As Turkey was neutral during World War II, the Axis could not transfer warships to the Black Sea via the Bosphorus. The Montreux Convention, signed only a few years earlier, allowed Turkey to close the straits to all military traffic. Hitler offered to sell Turkey a few submarines so they could legally gain passage to the Black Sea, in a way not too different than the scheme successfully employed to pull Turkey into WWI. Turkey refused. However, several small ships were transferred from the North Sea via rail, street and canal networks to the Danube. These included six Type IIB U-boats of the 30th U-boat Flotilla which were disassembled and shipped to Romania along the Danube. They were then re-assembled at the Romanian Galați shipyard in late 1942 and afterwards sent to Constanța. The Germans also transported 10 S-boats (Schnellboote) and 23 R-boats (Räumboote) via the Danube and built armed barges and KTs (Kriegstransporter, literally war transports) in the captured Nikolayev Shipyards in Nikolayev. Some ships were obtained in Romania, Bulgaria and Hungary, and then converted to serve the German cause, such as the S-boat tender Romania, the minelayer Xanten and the anti-submarine trawler UJ-115 Rosita. Additional vessels were built in German or local shipyards, captured from Soviets, or transferred from the Mediterranean nominally as merchant ships. In total, the German naval forces in the Black Sea mainly amounted to 6 coastal submarines, 16 S-boats, 23 R-boats, 26 submarine chasers and over 100 MFP barges. The German Black Sea fleet ultimately operated hundreds of medium and small warships or auxiliaries before its self-destruction immediately prior to the defection of Bulgaria. Very few vessels were able to make good their escape via the Danube.

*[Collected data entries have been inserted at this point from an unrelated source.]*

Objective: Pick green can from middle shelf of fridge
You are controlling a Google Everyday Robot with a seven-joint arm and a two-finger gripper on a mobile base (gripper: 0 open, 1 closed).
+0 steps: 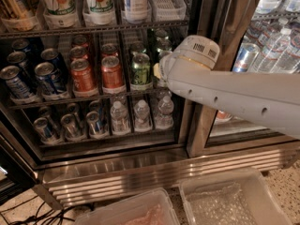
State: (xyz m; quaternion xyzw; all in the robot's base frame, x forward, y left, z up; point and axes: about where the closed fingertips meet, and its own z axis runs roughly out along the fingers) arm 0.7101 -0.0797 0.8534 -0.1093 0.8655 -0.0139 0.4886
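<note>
The green can is seen at the front edge of the middle shelf of the fridge, right of the orange-red cans. The gripper is held just beside it, largely hidden by the white arm. Whether it is open or closed cannot be told.

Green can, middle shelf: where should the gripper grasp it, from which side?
Grip the small dark-green aluminium can at its round mid-body from the open front: it stands upright at its row's front, an orange-red can close beside it. The gripper sits beside its other flank.
</note>
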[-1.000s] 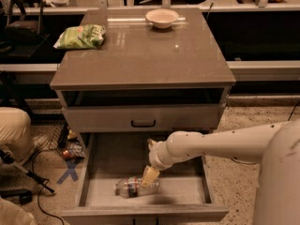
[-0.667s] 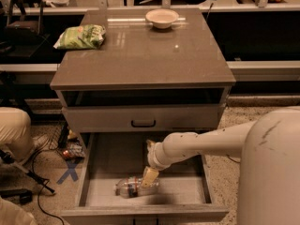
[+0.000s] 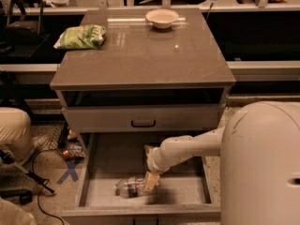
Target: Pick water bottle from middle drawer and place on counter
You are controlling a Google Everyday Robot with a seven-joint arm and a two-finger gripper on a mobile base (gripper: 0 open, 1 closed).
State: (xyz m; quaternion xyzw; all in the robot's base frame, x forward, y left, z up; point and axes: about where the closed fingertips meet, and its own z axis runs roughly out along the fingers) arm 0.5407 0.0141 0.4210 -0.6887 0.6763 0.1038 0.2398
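Our hand (image 3: 151, 182) meets the clear plastic water bottle (image 3: 129, 187), lying near the front edge of the smooth grey middle drawer (image 3: 185, 192); we cannot tell its grasp.

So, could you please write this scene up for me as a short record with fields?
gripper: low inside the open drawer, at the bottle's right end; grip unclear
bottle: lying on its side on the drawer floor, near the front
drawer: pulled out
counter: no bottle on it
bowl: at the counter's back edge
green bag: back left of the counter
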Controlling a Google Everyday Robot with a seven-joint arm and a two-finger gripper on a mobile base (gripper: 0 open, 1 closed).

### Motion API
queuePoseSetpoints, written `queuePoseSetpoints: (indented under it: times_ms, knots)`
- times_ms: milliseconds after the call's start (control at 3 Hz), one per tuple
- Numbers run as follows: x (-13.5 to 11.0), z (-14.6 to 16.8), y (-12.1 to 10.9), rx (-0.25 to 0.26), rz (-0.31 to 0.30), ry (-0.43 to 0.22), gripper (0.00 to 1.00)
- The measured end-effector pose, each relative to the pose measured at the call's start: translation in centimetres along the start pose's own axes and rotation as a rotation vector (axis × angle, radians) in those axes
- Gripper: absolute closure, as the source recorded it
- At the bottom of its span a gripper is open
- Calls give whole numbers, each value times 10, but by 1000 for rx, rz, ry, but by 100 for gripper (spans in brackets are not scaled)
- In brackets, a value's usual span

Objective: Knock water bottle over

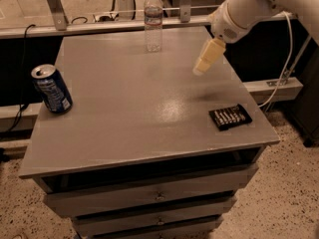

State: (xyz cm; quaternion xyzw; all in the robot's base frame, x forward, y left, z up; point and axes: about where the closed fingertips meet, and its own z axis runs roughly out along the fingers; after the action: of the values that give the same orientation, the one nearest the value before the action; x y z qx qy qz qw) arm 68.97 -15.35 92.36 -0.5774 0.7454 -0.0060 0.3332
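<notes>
The water bottle (153,20) stands upright near the far edge of the grey table (124,103), clear and ribbed with a white cap and a pale label band. My gripper (203,65) hangs from the white arm (249,6) above the table's right part, to the right of the bottle and nearer to me. It is well apart from the bottle and touches nothing.
A blue soda can (51,88) stands at the table's left edge. A flat black object (230,116) lies near the front right corner. Drawers (159,195) sit under the tabletop. A metal rail (109,26) and cables run behind the table.
</notes>
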Motion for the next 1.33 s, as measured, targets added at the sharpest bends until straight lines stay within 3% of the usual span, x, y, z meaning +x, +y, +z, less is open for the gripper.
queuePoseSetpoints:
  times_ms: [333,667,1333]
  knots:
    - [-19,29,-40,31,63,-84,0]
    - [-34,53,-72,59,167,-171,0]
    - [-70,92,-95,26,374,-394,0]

===Bulgaria, Italy and Hungary===
Despite Bulgaria's neutral status in the German-Soviet war, the Bulgarian navy was involved in escort duties to protect Axis shipping against Soviet submarines in Bulgarian territorial waters. The small Bulgarian Navy mainly consisted of 4 old torpedo boats, 3 modern German-built motor torpedo boats, 4 Dutch-built motor torpedo boats of the Power type, 2 SC-1 class submarine chasers and 3 anti-submarine motor launches. In late August 1944, 14 MFP landing barges were transferred to Bulgaria.

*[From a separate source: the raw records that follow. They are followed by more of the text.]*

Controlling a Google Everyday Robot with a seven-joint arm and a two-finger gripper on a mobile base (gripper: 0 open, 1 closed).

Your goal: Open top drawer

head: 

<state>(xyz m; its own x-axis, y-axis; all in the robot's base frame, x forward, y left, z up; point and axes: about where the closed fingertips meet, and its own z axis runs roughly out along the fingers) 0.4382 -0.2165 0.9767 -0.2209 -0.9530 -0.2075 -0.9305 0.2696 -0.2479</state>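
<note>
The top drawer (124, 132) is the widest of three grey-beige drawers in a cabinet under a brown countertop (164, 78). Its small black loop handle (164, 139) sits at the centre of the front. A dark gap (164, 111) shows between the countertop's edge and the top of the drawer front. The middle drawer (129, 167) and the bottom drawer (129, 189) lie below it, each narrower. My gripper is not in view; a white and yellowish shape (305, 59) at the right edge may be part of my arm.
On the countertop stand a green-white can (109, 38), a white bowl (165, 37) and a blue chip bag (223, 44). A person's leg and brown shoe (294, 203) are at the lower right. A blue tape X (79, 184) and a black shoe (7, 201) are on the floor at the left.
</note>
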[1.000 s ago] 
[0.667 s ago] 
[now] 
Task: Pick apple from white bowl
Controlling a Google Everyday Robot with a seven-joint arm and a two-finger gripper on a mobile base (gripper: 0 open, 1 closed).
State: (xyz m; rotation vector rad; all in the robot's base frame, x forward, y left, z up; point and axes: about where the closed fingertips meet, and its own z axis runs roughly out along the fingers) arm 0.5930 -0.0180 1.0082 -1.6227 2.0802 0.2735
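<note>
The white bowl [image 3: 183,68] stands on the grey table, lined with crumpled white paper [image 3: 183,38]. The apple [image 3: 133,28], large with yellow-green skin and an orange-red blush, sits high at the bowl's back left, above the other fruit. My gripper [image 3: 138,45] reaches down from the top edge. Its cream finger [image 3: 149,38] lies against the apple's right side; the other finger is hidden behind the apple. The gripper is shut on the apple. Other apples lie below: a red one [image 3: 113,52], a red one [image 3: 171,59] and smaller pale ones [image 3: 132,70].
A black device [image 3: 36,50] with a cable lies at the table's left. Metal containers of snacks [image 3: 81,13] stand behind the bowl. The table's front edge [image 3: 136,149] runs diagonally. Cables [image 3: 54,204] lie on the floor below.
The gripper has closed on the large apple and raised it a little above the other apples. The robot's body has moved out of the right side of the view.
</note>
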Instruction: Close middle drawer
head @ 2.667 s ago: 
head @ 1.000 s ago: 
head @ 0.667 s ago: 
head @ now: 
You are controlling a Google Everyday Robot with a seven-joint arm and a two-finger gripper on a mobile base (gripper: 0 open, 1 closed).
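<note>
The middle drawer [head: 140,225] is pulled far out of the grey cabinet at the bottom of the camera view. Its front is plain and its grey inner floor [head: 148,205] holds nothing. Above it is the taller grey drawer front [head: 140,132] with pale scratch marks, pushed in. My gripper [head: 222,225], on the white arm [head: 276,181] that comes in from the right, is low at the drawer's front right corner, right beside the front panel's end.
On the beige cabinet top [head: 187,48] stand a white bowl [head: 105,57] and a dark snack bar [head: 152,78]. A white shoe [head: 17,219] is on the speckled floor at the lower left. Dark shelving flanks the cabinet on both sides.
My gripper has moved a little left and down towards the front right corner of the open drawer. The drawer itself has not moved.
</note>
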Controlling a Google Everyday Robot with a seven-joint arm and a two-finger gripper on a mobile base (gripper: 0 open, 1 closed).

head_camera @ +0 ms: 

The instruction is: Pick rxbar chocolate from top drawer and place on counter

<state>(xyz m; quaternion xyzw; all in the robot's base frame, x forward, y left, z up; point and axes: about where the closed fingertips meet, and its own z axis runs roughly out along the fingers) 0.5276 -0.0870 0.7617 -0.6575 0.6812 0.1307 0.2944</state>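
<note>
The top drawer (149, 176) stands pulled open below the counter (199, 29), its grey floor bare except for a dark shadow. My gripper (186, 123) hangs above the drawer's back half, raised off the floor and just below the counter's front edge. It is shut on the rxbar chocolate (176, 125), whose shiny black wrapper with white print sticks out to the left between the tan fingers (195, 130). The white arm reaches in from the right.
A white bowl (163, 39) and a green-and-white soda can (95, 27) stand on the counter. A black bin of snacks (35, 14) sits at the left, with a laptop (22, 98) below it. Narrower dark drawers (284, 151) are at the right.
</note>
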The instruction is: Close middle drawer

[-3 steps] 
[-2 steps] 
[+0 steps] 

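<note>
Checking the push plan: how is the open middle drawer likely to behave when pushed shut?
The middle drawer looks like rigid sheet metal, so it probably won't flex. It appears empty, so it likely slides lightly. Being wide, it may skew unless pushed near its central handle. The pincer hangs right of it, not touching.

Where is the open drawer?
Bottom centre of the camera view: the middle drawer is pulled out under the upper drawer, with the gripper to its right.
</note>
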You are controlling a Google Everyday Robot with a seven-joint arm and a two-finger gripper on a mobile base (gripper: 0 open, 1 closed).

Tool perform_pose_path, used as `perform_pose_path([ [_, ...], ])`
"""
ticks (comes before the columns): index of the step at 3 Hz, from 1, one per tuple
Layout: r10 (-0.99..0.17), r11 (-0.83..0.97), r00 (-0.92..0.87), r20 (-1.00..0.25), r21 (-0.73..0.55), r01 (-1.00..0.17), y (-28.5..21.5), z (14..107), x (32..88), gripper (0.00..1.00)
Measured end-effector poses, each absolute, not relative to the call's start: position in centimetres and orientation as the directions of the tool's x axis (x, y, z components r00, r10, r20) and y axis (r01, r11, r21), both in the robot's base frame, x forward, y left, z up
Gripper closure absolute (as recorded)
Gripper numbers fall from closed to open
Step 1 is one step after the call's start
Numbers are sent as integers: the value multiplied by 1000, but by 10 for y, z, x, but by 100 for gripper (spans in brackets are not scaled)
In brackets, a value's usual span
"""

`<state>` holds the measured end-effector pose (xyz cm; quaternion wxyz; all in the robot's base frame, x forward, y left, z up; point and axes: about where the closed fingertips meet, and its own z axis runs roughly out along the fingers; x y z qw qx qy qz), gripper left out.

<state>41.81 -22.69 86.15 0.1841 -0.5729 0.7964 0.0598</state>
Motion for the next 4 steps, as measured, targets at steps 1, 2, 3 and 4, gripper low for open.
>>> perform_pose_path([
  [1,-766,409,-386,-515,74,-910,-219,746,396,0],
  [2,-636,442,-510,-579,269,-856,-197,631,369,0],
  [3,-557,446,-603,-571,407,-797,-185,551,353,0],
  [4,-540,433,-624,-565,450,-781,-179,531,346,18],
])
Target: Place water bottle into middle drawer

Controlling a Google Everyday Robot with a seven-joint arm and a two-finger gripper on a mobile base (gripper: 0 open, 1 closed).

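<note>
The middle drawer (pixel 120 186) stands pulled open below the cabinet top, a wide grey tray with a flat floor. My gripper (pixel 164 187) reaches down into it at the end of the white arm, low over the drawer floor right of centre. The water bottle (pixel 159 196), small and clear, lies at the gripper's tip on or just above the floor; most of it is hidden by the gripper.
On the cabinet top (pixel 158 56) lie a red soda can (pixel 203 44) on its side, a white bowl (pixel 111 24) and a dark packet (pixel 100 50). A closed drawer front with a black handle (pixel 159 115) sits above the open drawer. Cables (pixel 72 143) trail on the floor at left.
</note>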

At Germany's request, the Italian Navy dispatched a small force to the Black Sea. This was "the only time that the Germans ever spontaneously requested the assistance of the Italian Armed Forces on any German war front." The force dispatched included six MAS boats, six (originally four) CB class midget submarines and four torpedo motorboats.

Hungary became landlocked in the aftermath of World War I, but some Hungarian merchant ships were able to reach the Black Sea via the Danube River. Hungarian cargo ships were operated as part of Axis sea transport forces on the Black Sea, and thus participated in the Axis evacuation from Crimea.

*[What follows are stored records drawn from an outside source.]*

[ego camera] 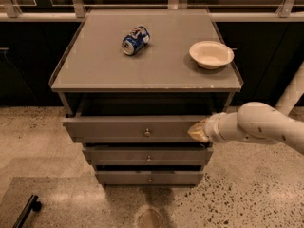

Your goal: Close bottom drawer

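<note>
A grey cabinet (95, 70) has three drawers. The top drawer (118, 127) stands partly open, its front forward of the cabinet top. The middle drawer (118, 156) and the bottom drawer (123, 177), each with a small round knob, sit stepped below it and look nearly closed. My gripper (197, 130) comes in from the right on a white arm (266, 125). Its tan tip is shut, holds nothing, and touches the right end of the top drawer's front, well above the bottom drawer.
A blue soda can (135, 40) lies on its side on the cabinet top, and a white bowl (211, 54) stands at the right. A black handle-like object (26, 212) lies on the speckled floor at lower left. A dark counter with rails runs behind.
</note>
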You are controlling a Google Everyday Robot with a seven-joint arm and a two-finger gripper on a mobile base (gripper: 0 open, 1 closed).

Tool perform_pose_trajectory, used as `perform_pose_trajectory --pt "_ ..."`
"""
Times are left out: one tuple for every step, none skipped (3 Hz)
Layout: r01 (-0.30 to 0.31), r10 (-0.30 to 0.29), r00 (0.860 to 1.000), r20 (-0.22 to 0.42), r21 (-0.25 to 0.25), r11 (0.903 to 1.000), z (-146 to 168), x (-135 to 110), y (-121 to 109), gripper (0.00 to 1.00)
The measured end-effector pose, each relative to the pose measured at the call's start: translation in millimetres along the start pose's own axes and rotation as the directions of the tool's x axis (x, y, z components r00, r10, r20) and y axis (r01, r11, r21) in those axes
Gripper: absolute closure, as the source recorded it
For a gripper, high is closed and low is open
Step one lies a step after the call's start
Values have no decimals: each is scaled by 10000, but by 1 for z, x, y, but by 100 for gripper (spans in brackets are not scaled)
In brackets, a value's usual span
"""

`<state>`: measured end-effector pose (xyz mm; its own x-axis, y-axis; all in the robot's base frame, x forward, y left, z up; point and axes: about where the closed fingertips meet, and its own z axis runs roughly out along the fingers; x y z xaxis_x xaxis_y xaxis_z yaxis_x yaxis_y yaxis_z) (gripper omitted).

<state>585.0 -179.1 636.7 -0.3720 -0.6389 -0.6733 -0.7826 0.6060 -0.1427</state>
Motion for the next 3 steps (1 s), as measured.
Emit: perform_pose_trajectory --pt "490 -493 9987 104 246 9985 15 -29 -14 100" --pt "570 -573 9983 108 267 9980 17 -33 -14 100" --pt "419 -420 9991 -33 -350 9985 14 -16 -12 100"
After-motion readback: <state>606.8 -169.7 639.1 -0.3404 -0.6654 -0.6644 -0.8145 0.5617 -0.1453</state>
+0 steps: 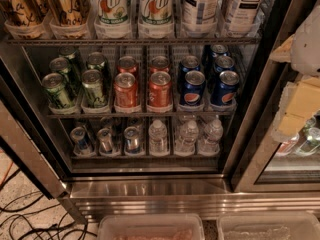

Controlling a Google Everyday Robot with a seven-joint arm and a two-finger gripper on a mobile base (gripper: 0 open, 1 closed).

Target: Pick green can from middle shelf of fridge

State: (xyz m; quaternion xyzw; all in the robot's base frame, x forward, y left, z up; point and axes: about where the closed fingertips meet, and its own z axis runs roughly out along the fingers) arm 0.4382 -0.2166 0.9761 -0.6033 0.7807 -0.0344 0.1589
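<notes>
Evidently clear of the racks, the pale white-and-yellow gripper hung at the right edge, before a glass pane. How wide it stood could not be told.

The green aluminium soda can stood well apart from it, front left on the thin wire middle shelf of the steel-framed fridge. Red-orange cans stood just beside the green one, so a wide approach might knock them. The bottle rack overhead left little headroom, but the front lay open.

Green can, silver top — yellowish end effector, right.
</notes>
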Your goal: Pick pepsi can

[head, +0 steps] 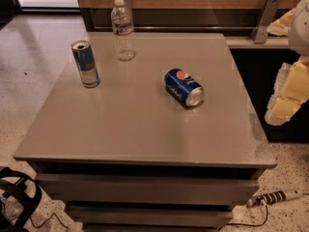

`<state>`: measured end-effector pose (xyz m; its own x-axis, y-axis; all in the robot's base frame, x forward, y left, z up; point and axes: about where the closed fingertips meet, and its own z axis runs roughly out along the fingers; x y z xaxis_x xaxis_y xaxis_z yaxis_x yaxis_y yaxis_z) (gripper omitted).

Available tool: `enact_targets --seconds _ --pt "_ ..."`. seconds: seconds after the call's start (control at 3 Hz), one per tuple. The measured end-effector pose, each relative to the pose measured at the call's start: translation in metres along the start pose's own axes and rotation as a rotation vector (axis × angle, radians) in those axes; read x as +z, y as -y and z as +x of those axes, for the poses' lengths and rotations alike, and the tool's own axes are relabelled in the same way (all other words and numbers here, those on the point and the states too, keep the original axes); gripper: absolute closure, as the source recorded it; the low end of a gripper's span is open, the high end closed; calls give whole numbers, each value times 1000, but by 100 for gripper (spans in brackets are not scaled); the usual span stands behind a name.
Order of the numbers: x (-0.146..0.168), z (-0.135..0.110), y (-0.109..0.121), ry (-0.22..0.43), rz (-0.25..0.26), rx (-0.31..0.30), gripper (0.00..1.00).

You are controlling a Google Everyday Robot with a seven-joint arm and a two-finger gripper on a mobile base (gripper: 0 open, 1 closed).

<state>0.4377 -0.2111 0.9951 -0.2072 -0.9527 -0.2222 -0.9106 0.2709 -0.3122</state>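
The pepsi can (183, 87) is a short dark-blue can with a red-white-blue round logo. It lies on its side a little right of the middle of the grey table (120, 129), with its silver end toward the front right. My gripper (289, 94) is at the right edge of the view, yellowish under a white arm part. It hangs beyond the table's right side, well to the right of the can and not touching it. It holds nothing that I can see.
A taller slim blue-and-silver can (85, 63) stands upright at the table's back left. A clear water bottle (122, 30) stands behind it near the back edge. A power strip (273, 197) lies on the floor at right, and black cables (17, 197) at left.
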Motion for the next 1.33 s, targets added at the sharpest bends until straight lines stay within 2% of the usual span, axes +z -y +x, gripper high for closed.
enact_targets --seconds 0.67,1.0,1.33 --pt "-4 -2 5 13 4 19 0" --pt "-8 -6 16 71 -13 105 0" --pt "-2 -19 34 146 -57 219 0"
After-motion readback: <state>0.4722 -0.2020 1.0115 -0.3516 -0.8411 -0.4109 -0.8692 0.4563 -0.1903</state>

===Croatian Naval Legion===
The Croatian Naval Legion was formed in July 1941. It initially comprised some 350 officers and ratings in German uniform, but this eventually swelled to 900–1,000. Their first commander was Andro Vrkljan, later replaced by Stjepan Rumenović. The Croats' purpose in posting a naval contingent to the Black Sea was to evade the prohibition on an Adriatic navy imposed by the 18 May 1941 Treaties of Rome with Italy, which effectively limited the Croatian Navy (RMNDH) to a riverine flotilla. Upon its arrival at the Sea of Azov, the Legion scrounged up 47 damaged or abandoned fishing vessels, mostly sailing ships, and hired local Russian and Ukrainian sailors (many of them deserters from the Soviet Navy) to man them. The Legion later acquired 12 German submarine hunters and a battery of coastal artillery. Lieutenant Josip Mažuranić notably commanded the submarine hunter UJ2303.

==Operations in 1941==

On 26 June the Soviet forces attacked the Romanian city of Constanța. During this operation, the destroyer leader Moskva was lost to mines while evading fire from Axis coastal batteries and destroyers. The Black Sea Fleet supplied the besieged garrison in Odessa and evacuated a significant part of the force (86,000 soldiers, 150,000 civilians) at the end of October, but lost the destroyer Frunze and a gunboat to the German dive bombers in the process. Soviet hospital ship Armenia was sunk by German aviation on 7 November, resulting in over 5000 deaths, most of them civilian and patients being evacuated.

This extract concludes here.